Tobee came to us just after her first birthday, delivered by a chance meeting at the annual Land-O-Lakes dog show. I was working a story there and stopped to pet a handsome Cairn Terrier (I love 'all' dogs, but am a sucker for all kinds of terriers). I struck up a conversation with the dog's owner, a very nice woman from Northern Minnesota named Joan who told me that she and her daughter also raise and show Wirehairs. I told her that our family owned one (our buddy Reba, who passed on last spring), and that I had once owned a Welsh as well.
When I saw her later that day, Joan told me she had a favor to ask; there was a little dog in her kennel that had a bend in her tail from it being caught in a door as a puppy, a small flaw that left her unfit to show. Joan asked if I'd be interested in adopting the dog, whose name was Tobee; she later emailed me a picture and I fell in love instantly.
A week or so later I met Joan's daughter halfway between the Twin Cities and Duluth, where else but... Tobys cafe in Hinckley. She was smart, athletic, funny... everything you'd want in a dog and more. Tobee slipped into our routine quickly, although challenges to her fellow hound Reba's spot at the head of the pack occasionally ended with teeth.
I often tell the girls in my house that Tobee is the only one who 'truly' likes me unconditionally.
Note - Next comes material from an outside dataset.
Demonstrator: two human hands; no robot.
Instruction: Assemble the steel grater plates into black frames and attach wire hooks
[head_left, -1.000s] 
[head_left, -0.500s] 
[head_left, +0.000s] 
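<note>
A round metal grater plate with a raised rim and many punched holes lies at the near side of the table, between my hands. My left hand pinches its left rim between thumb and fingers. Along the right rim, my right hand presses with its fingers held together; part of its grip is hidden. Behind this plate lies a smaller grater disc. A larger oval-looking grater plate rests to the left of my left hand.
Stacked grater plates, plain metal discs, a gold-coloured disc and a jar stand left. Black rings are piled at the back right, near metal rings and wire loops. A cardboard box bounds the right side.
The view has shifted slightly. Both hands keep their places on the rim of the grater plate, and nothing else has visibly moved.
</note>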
When I leave she follows me to the door, and I'm told she then lays at the top of the stairs, moping, until she hears my truck pulling in the driveway. She sleeps on a pillow at my feet while I work on the computer, as I'm doing now. When she goes on the road with me, Tobee lays across my lap with her head on the armrest, leaving just enough room to turn the steering wheel. She always looks like she's smiling, even when she's just sitting there.
An old colleague of mine put it best when he reflected, simply, "Dogs just make life better."
But a dog's life... as any pet owner will tell you... is far too short. The unfair life equation that says every year a dog lives is the equivalent of 7 human years makes their time on earth pass far too quickly. Changes are painfully evident as each year passes; Tobee sleeps more now than she did as a youngster, she gets stiff after a session of diving off the dock chasing a tennis ball, and the fur on her face is beginning to turn from tan into a rusty color, one that Reba was sporting in her later years.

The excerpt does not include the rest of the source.